Tesla has officially lost its crown as the world’s largest electric vehicle manufacturer, marking a historic turning point in the global EV industry. China-based automaker BYD has now surged ahead, capitalizing on rapid international expansion while Tesla struggles with falling U.S. demand following the removal of federal EV tax incentives.
Tesla Sales Fall as BYD Breaks Records
Tesla reported a sharp decline in vehicle deliveries during the final quarter of 2025, recording a 16% drop compared to the same period last year. For the full year, Tesla delivered 1.64 million vehicles globally, down from nearly 1.8 million in 2024 — its first annual decline in years.
Meanwhile, BYD achieved a new milestone by delivering 2.26 million electric vehicles worldwide in 2025, reflecting an impressive 28% year-over-year growth. Much of BYD’s expansion came from strong performance across Asia, Europe, and Latin America — regions where EV demand continues to rise.
End of U.S. EV Tax Credits Reshapes Market
The biggest blow to Tesla came after the U.S. government ended EV tax credits of up to $7,500 in late 2025. These incentives had been a major driver of Tesla’s domestic success, especially since the company controls nearly 45% of the U.S. EV market.
With incentives gone, November EV sales across the U.S. plunged more than 40% year over year, signaling a wider slowdown in American EV adoption.

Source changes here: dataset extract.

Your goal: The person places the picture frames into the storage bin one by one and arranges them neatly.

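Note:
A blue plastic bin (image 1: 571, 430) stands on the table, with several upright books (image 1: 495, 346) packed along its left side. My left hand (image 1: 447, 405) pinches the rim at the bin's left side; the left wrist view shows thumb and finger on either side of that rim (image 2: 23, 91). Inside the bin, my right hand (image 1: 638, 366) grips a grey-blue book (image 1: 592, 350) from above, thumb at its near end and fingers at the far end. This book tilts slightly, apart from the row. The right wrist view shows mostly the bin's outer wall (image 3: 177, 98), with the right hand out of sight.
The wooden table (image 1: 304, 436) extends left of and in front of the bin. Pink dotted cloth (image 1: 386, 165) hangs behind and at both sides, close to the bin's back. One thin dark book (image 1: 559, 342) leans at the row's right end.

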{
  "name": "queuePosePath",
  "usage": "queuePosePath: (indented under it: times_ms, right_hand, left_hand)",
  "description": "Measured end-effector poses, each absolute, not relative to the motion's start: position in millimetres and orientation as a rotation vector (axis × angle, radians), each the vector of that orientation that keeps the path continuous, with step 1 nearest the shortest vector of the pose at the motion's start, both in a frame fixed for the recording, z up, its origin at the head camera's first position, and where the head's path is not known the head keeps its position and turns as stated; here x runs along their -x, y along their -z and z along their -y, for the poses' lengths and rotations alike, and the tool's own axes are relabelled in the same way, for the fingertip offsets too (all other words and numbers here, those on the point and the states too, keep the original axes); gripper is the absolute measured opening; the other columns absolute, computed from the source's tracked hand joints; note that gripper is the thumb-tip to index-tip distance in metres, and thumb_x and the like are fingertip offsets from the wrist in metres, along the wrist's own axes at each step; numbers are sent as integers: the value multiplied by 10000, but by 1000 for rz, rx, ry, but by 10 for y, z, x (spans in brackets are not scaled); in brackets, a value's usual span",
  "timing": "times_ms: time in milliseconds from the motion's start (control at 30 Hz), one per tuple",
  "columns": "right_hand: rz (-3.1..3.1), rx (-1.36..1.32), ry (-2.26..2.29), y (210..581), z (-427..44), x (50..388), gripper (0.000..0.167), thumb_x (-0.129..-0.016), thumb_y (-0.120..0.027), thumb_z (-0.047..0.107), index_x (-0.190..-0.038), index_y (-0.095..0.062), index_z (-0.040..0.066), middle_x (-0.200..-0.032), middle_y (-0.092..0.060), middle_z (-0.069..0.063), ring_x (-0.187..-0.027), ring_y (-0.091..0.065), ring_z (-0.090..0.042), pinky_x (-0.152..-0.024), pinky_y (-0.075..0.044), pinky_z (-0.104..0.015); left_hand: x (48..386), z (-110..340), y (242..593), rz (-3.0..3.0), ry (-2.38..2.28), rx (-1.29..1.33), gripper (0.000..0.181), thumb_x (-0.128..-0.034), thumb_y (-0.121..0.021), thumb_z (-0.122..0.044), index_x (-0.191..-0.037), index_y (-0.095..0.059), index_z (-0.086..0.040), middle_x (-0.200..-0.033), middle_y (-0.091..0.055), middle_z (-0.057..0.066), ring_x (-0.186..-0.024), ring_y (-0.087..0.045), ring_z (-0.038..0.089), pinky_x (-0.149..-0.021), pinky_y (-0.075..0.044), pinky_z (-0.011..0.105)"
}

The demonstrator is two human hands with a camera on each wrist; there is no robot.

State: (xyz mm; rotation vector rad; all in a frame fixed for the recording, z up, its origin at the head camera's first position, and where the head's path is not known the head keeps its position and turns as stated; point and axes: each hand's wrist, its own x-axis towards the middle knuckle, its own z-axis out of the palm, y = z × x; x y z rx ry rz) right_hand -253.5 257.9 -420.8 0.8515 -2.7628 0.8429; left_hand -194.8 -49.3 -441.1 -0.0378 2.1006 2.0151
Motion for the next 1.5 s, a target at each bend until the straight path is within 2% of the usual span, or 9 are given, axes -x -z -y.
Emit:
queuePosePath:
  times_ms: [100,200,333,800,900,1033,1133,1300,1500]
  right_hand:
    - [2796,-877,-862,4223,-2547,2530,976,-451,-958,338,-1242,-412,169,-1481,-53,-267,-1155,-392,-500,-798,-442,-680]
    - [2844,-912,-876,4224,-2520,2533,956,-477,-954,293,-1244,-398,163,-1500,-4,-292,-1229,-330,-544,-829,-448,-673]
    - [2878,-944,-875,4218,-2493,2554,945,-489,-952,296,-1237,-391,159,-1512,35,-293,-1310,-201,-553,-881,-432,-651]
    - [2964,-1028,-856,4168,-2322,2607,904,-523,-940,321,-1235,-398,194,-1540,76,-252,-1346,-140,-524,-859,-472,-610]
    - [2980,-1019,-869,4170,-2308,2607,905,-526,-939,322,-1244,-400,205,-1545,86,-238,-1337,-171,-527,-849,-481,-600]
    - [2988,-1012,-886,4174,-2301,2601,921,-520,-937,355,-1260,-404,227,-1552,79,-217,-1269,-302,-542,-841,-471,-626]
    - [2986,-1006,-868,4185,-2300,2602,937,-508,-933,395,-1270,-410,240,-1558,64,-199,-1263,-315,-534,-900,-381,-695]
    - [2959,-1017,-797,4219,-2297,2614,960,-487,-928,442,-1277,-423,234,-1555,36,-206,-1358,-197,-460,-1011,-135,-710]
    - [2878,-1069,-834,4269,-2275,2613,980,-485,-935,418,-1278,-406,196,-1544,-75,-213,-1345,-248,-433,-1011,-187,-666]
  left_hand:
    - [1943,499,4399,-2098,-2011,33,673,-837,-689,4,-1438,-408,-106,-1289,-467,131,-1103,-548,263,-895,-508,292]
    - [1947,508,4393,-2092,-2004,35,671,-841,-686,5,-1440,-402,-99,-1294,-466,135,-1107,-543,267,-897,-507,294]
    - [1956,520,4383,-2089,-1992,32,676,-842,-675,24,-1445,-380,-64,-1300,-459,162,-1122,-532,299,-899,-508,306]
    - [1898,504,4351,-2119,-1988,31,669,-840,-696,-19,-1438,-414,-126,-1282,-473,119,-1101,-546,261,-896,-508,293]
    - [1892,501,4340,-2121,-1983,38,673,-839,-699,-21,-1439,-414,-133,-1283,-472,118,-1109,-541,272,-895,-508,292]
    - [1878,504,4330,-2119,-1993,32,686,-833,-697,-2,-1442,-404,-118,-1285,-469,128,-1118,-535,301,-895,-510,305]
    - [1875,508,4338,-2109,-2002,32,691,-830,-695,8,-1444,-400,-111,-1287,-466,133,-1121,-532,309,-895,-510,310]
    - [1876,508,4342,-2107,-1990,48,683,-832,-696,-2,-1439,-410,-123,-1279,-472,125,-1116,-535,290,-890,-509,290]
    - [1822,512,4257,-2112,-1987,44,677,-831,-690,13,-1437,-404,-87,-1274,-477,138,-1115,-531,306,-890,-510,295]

Tesla’s Strategy Shift Raises Concerns
Once aiming to become the world’s largest carmaker by 2030, Tesla has now shifted focus toward futuristic technologies like robotaxis, AI-powered self-driving software, and humanoid robots. While investors remain optimistic, these projects currently generate limited revenue.

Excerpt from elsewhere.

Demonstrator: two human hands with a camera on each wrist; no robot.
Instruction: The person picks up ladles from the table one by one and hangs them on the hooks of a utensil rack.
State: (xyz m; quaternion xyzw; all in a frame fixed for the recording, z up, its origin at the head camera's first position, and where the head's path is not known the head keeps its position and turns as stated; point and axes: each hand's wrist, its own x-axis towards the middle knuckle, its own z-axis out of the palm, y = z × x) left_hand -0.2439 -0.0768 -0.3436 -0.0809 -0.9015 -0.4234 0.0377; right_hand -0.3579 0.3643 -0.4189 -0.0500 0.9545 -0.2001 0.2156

The lack of new mainstream car models has also impacted Tesla’s momentum. Its popular Model Y SUV has seen minimal updates since its 2020 launch, and the much-hyped Cybertruck has struggled to gain strong sales traction.

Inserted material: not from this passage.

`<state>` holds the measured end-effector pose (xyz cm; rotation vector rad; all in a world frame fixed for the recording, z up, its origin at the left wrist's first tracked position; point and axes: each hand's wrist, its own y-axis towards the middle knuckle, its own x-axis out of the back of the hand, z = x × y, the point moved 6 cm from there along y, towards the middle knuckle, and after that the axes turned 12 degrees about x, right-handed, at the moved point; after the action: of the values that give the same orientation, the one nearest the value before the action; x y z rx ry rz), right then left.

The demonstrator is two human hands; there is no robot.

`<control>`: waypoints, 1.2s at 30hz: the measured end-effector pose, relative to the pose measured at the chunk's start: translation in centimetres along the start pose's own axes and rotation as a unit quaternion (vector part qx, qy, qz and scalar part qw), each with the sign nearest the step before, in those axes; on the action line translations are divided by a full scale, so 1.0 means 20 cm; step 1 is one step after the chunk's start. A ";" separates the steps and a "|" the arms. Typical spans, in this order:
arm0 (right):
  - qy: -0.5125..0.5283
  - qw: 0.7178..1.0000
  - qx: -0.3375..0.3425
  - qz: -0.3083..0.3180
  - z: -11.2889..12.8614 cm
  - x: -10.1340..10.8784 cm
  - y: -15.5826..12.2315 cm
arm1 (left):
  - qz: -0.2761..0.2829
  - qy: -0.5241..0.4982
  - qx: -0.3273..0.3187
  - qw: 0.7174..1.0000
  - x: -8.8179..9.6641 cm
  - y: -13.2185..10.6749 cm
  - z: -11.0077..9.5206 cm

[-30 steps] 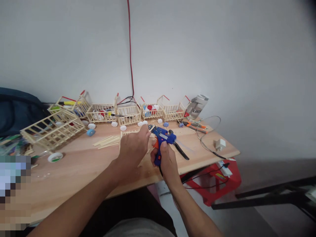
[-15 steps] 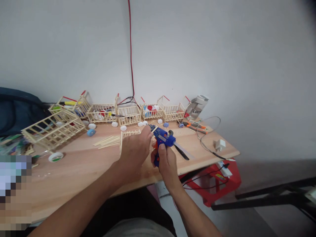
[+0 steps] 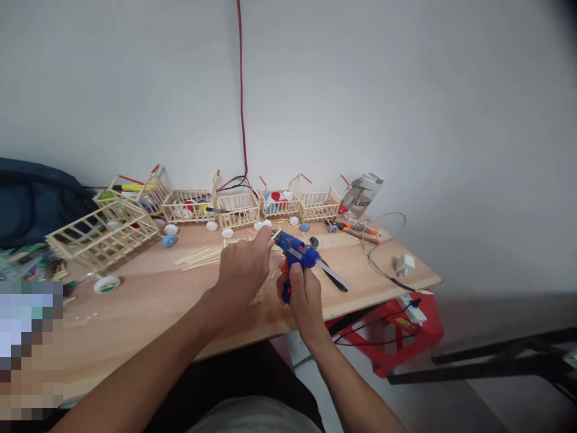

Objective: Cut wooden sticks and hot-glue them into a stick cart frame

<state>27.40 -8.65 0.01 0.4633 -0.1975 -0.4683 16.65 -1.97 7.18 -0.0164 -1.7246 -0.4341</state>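
Head cam, with the dial centred on the glue gun and 12 at the wall: it was held up over the table, nose towards 10, clear rod poking out the back towards 4. Right hand, at 5, was wrapped round the handle; couldn't tell if the trigger was being squeezed. Left hand, at 9, had a tight, narrow pinch on a small stick, up at 10 by the nose. Couldn't tell if those two touched.

So what could've gone sideways? Biggest one imo was burnt fingertips, cos the left ones were that near the nose and one long squeeze might push hot glue right over the stick. Too much glue could also drip or string onto the frame half hidden behind the left hand. Pinching something that skinny, I'd guess a nudge from the nose could twist it or knock it loose. And with carts at 11 and pliers between 2 and 3, a sloppy swing of the glue gun might clip something
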 end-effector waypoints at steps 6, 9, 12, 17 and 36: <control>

EV Prices Drop, But Buyers Remain Cautious
To offset slowing demand, automakers have begun cutting EV prices. Tesla recently introduced a $37,000 budget Model 3, but it features reduced range and fewer interior features.
Other automakers are pushing more affordable EVs under $40,000, including:
- Chevrolet Equinox EV
- Hyundai Ioniq 5
- Nissan Leaf
However, experts believe 2026 will remain challenging, with stronger growth expected in 2027 when more affordable EV models enter the market.
Hybrid Cars Continue to Rise
While EV demand cools, hybrid vehicles are gaining popularity across the U.S. Buyers are increasingly choosing hybrids for their lower price points and reduced charging anxiety — suggesting Americans still want electrification, but with flexibility.
Wall Street Still Believes in Tesla’s Future
Despite falling car sales, Tesla’s stock remains near record highs due to strong confidence in its self-driving taxi ambitions. Tesla currently operates monitored robotaxis in Austin and San Francisco, while Google-backed Waymo already runs thousands of fully autonomous taxis across multiple U.S. cities.
What Lies Ahead for EVs in America
Industry analysts predict EVs will make up 8.5% of U.S. new car sales in 2026, rising to over 17% by 2030. Growth is expected to be strongest in states that still offer local EV incentives such as California, Colorado, and New York.